● What to produce: For each line of the data below that holds "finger", copy the line.

Segment Start: Data provided

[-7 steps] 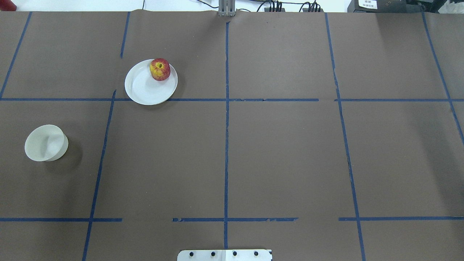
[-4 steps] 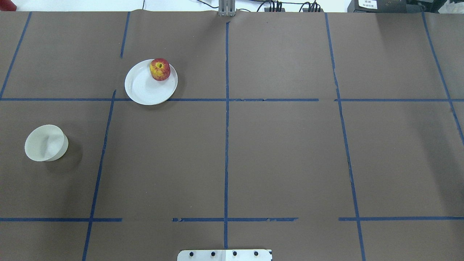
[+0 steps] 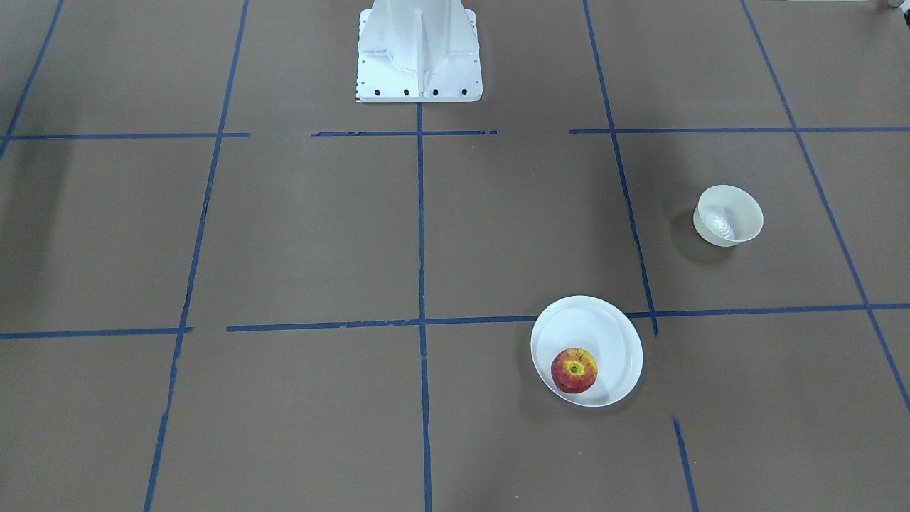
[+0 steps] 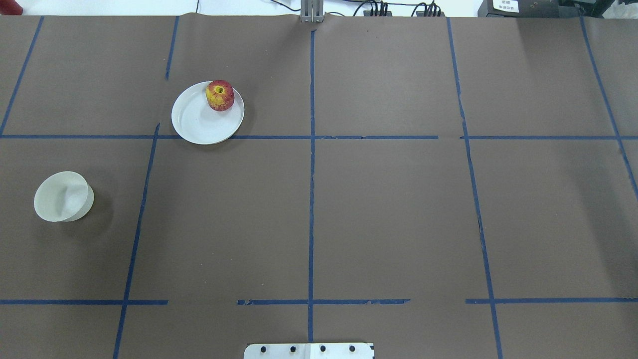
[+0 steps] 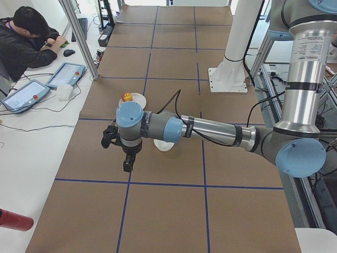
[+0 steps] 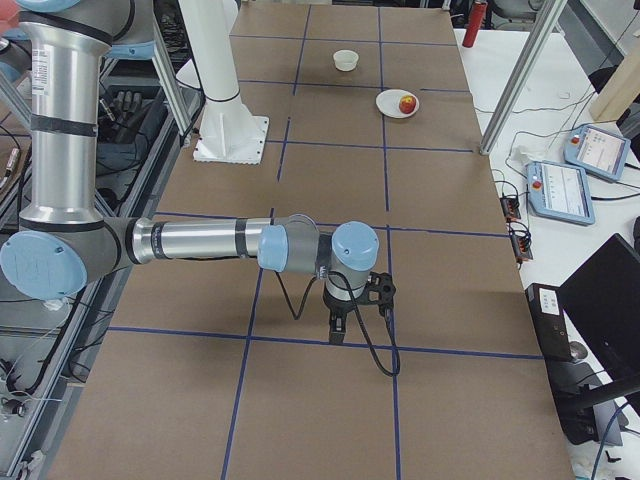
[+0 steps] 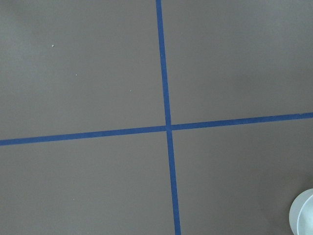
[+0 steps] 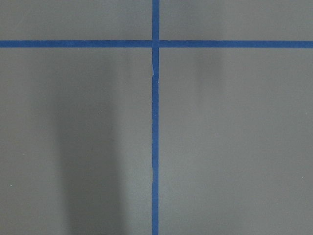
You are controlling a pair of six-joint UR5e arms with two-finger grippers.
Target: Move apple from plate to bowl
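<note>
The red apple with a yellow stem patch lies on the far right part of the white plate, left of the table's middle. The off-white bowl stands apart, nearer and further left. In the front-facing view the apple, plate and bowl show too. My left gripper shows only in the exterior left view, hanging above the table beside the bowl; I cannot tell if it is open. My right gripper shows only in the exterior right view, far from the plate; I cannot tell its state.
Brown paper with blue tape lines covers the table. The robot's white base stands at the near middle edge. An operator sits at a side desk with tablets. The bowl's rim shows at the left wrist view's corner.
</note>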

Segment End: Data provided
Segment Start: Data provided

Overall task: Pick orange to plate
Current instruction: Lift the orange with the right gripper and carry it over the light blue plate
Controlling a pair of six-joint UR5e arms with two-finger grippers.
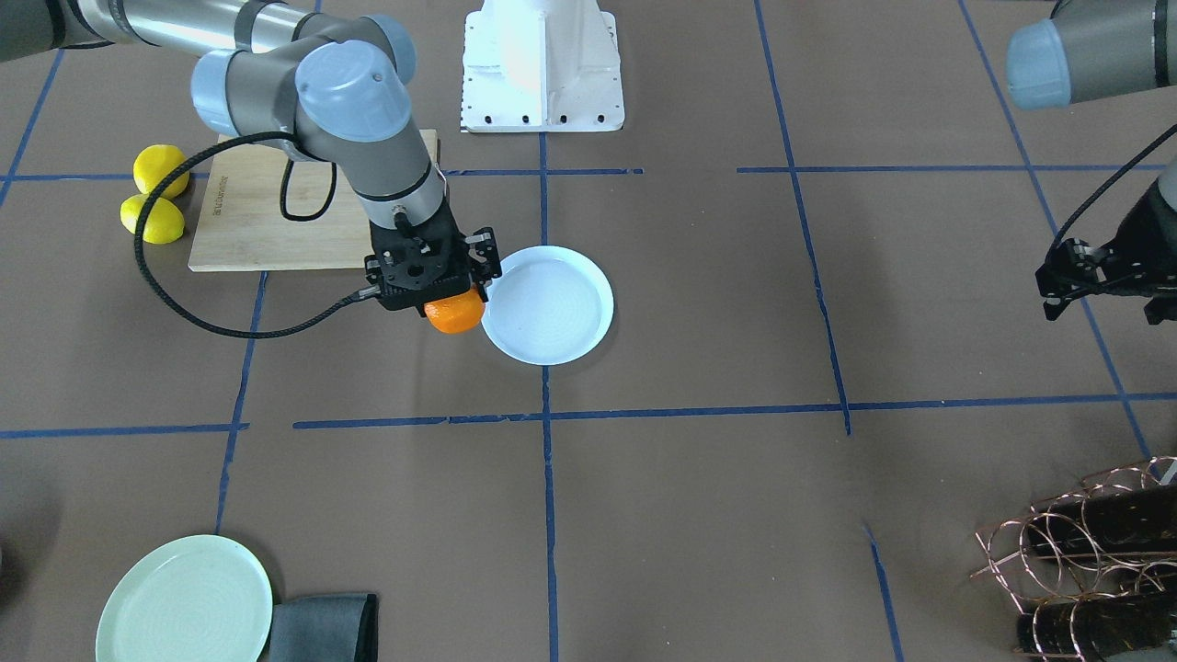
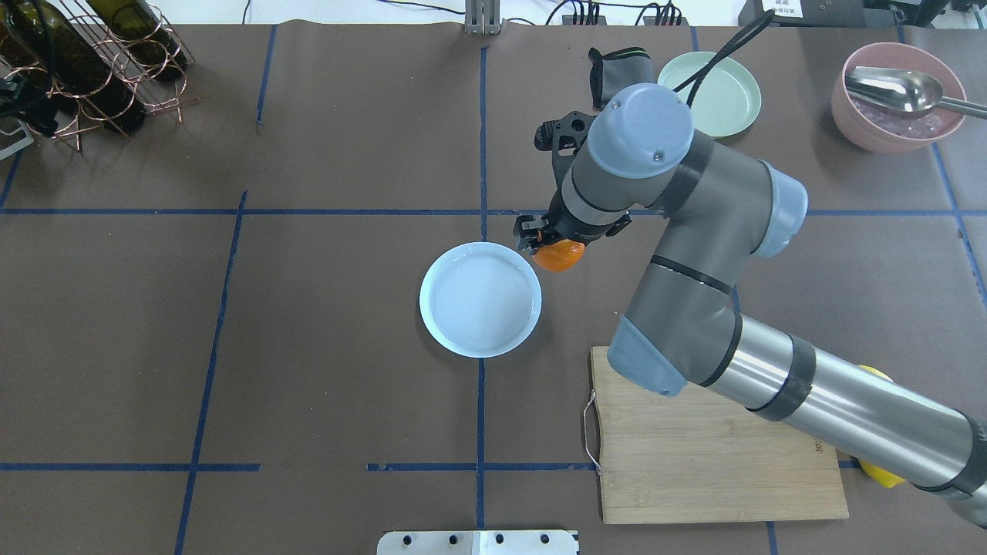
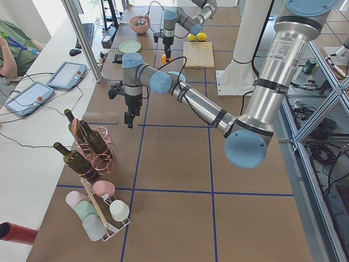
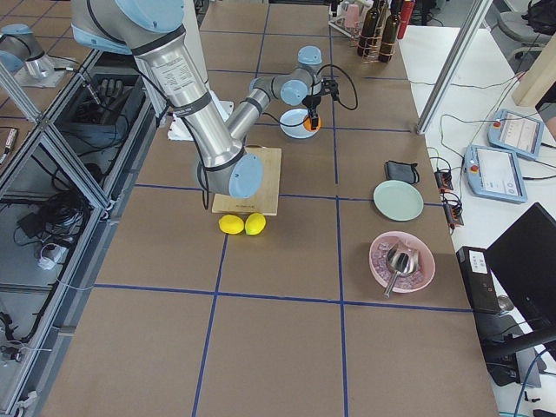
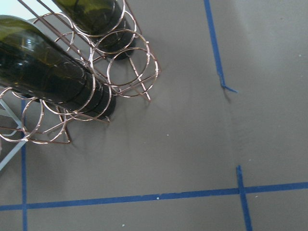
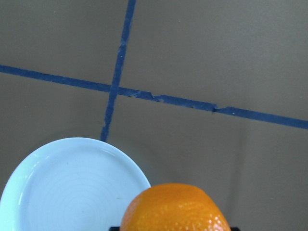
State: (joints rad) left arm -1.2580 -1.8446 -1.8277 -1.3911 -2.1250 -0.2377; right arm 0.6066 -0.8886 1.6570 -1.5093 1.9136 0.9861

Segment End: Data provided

● Completed task:
You are controlling a pair of six-joint UR5e arms with two-finger grippers.
Controlling a pair of six-joint UR5e arms with two-finger grippers.

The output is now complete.